**EXERCISE REQUIREMENTS:**
Repeat the listing below word for word, stopping after the line that contains "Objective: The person".

***** PROVIDED DATA *****

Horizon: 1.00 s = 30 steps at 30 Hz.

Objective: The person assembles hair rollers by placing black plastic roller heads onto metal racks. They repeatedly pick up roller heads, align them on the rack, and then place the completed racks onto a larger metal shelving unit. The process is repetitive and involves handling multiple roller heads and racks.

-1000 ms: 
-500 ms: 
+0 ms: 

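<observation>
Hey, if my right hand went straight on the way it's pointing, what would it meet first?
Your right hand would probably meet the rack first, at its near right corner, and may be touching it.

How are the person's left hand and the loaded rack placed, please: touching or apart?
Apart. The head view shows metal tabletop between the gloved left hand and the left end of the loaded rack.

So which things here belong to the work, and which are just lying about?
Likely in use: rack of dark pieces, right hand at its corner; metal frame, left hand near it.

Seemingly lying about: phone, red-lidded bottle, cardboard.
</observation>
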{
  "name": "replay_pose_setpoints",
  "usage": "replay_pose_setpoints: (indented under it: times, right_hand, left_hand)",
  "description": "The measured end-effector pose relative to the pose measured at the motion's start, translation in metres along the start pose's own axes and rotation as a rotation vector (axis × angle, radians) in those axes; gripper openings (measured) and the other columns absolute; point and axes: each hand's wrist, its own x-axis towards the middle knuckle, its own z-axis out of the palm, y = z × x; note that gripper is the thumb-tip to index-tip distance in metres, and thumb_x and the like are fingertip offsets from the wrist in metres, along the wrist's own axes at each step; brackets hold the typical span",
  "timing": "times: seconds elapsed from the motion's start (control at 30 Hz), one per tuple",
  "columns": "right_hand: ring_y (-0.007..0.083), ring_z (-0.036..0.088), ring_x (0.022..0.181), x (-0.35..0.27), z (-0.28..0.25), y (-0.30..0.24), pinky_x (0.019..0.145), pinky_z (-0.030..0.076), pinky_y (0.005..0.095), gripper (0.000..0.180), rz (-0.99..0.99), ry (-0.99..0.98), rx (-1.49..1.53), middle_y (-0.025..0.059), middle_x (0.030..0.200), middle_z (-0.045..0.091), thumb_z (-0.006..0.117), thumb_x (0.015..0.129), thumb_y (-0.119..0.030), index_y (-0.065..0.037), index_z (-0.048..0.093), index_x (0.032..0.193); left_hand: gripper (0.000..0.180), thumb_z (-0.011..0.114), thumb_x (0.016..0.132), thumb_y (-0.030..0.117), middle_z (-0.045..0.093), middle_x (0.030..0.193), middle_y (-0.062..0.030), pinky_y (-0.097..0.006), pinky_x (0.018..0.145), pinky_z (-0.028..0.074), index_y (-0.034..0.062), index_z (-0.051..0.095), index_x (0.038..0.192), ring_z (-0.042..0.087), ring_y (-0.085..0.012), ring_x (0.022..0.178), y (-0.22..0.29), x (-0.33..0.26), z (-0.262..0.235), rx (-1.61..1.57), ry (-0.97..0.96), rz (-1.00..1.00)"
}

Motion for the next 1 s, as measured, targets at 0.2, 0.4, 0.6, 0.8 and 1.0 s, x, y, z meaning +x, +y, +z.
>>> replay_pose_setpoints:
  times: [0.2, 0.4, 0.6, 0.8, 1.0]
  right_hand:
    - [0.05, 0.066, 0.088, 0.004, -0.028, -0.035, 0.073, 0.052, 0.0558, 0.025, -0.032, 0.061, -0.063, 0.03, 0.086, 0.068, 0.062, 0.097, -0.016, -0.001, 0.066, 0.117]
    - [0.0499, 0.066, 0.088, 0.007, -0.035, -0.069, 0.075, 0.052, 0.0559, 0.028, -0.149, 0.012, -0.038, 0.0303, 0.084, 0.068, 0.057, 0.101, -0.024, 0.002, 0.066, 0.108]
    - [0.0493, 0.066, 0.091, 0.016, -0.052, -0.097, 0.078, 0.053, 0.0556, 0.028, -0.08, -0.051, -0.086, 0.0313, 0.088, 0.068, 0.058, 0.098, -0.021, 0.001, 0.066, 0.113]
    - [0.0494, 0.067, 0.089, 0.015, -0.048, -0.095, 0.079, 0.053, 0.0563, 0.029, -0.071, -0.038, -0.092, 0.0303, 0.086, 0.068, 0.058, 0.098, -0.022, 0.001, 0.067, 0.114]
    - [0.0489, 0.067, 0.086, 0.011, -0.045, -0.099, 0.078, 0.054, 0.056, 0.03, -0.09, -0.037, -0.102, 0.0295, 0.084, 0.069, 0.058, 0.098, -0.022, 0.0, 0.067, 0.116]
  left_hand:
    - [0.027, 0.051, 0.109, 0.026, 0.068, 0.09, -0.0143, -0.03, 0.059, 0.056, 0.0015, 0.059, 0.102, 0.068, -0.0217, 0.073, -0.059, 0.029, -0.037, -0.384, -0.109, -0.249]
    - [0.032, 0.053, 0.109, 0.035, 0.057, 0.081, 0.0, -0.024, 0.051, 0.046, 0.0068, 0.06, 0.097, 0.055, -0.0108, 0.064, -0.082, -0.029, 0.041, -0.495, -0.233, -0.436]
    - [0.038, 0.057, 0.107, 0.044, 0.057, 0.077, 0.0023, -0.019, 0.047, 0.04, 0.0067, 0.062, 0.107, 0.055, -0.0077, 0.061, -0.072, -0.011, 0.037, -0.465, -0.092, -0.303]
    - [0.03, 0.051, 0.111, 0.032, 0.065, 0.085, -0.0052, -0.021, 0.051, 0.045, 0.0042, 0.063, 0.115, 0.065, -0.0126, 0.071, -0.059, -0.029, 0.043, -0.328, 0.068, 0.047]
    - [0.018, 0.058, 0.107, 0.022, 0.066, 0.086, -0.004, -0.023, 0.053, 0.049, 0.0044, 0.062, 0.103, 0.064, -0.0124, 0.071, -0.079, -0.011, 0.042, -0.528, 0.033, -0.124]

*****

**SOLUTION FOR THIS TASK:**
Horizon: 1.00 s = 30 steps at 30 Hz.

Objective: The person assembles hair rollers by placing black plastic roller heads onto metal racks. They repeatedly pick up roller heads, align them on the rack, and then place the completed racks onto a larger metal shelving unit. The process is repetitive and involves handling multiple roller heads and racks.

The exercise calls for nothing further.